En conclusion Green Room est un très bon film. Continuant les thématiques et les obsessions de son cinéaste, il vient former un diptyque cohérent et abouti avec Blue Ruin. Néanmoins Saulnier fait l'erreur d'avoir pris pour acquis son public et écrit son nouveau film de manière trop dépendante de son précédente, ce qui peut le dénaturer aux yeux du néophyte qui ne s'intéresse pas forcément à la vision du cinéaste. Car sans cette vision, le film devient bien plus classique dans son genre, étant bien plus ancré dans le survival, que Blue Ruin ne l'était dans le revenge movie. Ce qui rend ce Green Room moins marquant et maîtrisé que son aîné.

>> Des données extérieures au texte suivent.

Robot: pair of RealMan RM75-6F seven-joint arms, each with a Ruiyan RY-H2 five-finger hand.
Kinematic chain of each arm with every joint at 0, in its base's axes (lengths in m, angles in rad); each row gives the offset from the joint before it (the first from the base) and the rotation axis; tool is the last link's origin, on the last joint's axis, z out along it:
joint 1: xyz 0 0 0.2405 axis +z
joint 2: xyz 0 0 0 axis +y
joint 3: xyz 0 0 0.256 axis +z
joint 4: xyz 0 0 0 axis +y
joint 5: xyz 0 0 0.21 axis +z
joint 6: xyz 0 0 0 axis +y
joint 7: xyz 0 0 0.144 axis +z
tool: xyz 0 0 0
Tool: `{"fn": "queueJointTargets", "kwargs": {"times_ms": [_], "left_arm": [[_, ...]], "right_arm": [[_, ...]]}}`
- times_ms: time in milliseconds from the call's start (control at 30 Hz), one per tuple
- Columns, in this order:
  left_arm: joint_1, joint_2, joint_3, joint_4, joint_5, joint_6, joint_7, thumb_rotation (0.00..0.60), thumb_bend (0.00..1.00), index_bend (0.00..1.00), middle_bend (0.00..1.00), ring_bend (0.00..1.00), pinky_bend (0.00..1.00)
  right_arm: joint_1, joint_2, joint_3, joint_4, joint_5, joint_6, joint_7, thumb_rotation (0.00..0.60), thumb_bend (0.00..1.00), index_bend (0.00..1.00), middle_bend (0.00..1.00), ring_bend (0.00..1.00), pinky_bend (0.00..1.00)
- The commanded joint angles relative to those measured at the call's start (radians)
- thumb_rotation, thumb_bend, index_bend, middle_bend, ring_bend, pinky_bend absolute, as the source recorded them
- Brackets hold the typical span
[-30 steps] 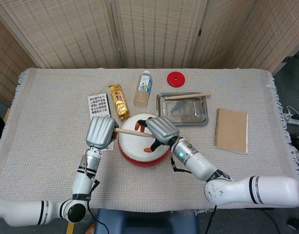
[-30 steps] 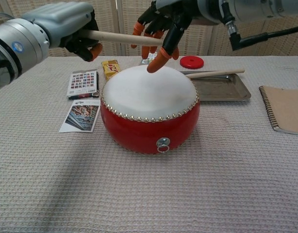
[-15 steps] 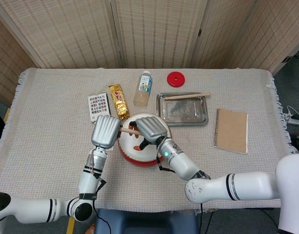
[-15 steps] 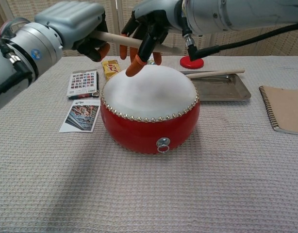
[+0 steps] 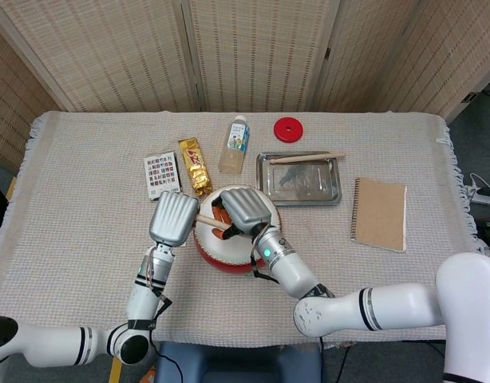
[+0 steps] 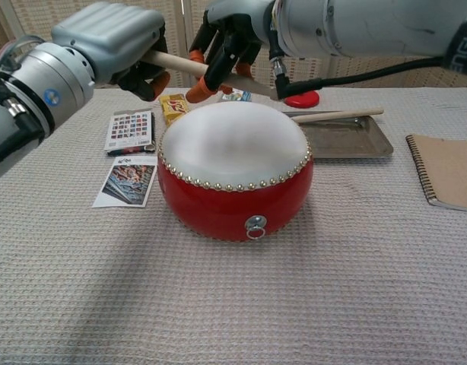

Malgré tout, on reste devant une oeuvre de grande qualité, qui tend un peu à être répétitive et légèrement grossière dans sa narration et qui ne tient pas son concept jusqu'au bout, mais qui s'impose par le savoir-faire et l'intelligence de la mise en scène, un propos pertinent qui porte un regard juste et astucieux sur la notion de groupa à travers le chaos et qui est en plus soutenu par un excellent casting, Imogen Poots en tête.